McCarthy’s Stella Maris has an ending but not a conclusion, though Alicia hints at one that never materializes when Dr. Cohen indicates their therapy session is over:

I think our time is up.
I know. Hold my hand.
Hold your hand?
Yes. I want you to.
All right. Why?
Because that’s what people do when they’re waiting for the end of something.
Cormac McCarthy – elblogdelperegrinogris. blogspot.com

Readers shouldn’t expect much of a plot either. There are no high moments we’ve come to expect from narrative. McCarthy isn’t the only author to write a plotless novel. James Joyce and his Finnegans Wake come readily to mind. In some ways, Stella Maris is as frustrating as Joyce’s sprawling stream-of-consciousness experiment. Like Joyce, too, McCarthy eschews such niceties as punctuation. However, his hardcore readers won’t be deterred by the novelist’s eccentricities as it’s been sixteen years since his novel The Road was released. That’s been a long dry spell for his readership.

McCarthy’s Stella Maris delivers particularly with the characterization of Alicia Western who is steadfastly unforgettable, by turns fragile and frightening. McCarthy has successfully deconstructed the rarefied world of advanced mathematics. Those keeping up with him know the author has spent years at the Santa Fe Institute, a think tank billing itself as a place asking “big questions.” As the only writer in residence at the institute, McCarthy has been the decades-long beneficiary of conversations with mathematicians and physicists over a long span of time. We can only speculate about his colleagues’ influence, but McCarthy’s Stella Maris illuminates the life of the higher mind with shimmering intelligence and flashes of brilliance uniquely the author’s own.

 

**Featured Image: Pawel Szvmanski, Unsplash

3 Comments

  1. Very enlightening, well-written review. Thanks to you, I’m going to add this to my book list in the “mind stretcher” category. I can only read a mind stretcher after my morning bolus of very strong coffee. Perhaps enough caffeinated synapses will fire to make the plotless slog worthwhile.
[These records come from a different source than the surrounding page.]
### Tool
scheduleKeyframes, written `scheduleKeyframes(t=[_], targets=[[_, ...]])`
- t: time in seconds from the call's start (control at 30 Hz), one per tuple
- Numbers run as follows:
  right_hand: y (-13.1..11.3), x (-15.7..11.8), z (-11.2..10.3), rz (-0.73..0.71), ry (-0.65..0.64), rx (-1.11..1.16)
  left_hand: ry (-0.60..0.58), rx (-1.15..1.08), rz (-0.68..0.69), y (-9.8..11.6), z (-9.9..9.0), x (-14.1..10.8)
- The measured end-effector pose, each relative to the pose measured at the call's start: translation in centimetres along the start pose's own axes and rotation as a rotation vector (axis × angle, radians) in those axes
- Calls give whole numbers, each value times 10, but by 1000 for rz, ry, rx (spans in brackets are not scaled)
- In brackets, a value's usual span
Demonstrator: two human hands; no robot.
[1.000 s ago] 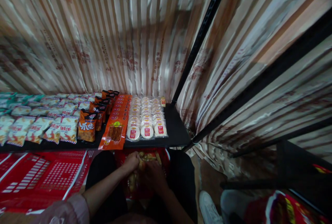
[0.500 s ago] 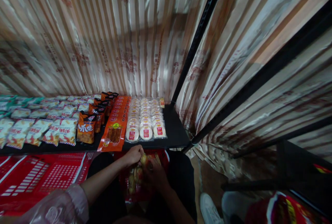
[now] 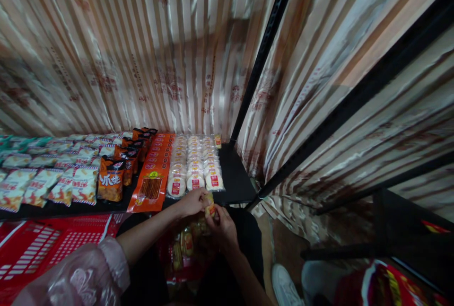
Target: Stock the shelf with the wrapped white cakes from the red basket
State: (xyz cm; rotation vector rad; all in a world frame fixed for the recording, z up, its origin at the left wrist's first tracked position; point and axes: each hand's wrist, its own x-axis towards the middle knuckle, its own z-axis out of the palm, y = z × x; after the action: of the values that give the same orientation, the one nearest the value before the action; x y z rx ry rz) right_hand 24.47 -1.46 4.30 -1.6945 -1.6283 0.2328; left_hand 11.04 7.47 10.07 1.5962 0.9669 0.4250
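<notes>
Just in front of the shelf edge, a small yellow snack packet with a red mark is held between both hands. My left hand pinches its upper left side, and my right hand grips its lower right side. Below them, several similar wrapped packets lie in a red basket between the knees, partly hidden by my right hand. On the shelf beyond, rows of round white wrapped crackers lie nearest the hands. A single yellow packet lies at the back right of those rows.
The black shelf also bears an orange snack sheet, orange-black bags and white bags. A black post rises at its right corner. A red basket stands lower left; a white shoe is lower right.
Both hands have risen from the basket toward the shelf edge and moved slightly right, bringing the yellow packet up between them. The view has shifted a little to the right.
</notes>
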Motion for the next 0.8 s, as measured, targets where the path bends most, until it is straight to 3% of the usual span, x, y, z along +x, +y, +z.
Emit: scheduleKeyframes(t=[0.33,0.5,0.67,0.8], targets=[[4,28,-34,56,123,-205,31,61,80,38,8,41],[19,51,-46,-7,212,-301,161,176,107,56,18,66],[35,77,-50,0,246,-367,277,341,133,75,23,91],[48,97,-44,8,270,-381,299,457,146,85,22,111]])
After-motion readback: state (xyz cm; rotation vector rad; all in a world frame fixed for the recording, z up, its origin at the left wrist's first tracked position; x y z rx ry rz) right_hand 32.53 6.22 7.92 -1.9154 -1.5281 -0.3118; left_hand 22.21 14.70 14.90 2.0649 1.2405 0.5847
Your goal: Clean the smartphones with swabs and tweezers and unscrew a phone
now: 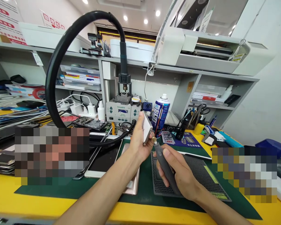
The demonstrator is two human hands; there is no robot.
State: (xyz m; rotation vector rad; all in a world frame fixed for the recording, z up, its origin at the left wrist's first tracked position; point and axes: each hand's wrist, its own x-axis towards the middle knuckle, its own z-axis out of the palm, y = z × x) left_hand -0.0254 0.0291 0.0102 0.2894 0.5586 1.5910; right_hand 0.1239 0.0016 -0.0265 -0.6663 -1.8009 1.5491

  2. This was not the first book in 16 years, but rather the first book in 2 months. I’m not sure how you get through this entire review without once mentioning its connection to “The Passenger.” I still think “Stella Maris” cannot be truly read independent of that.

    1. I made the point that this was one of two companion novels — the first ones published in sixteen years. Re-read the review. Obviously I concluded that “Stella Maris” was strong and engaging enough to stand on its own. If, however, you feel that passionately about my exclusion of “The Passenger,” then write a review of the novel and submit it to AB. I’m sure the editorial staff will be happy to consider it for publication.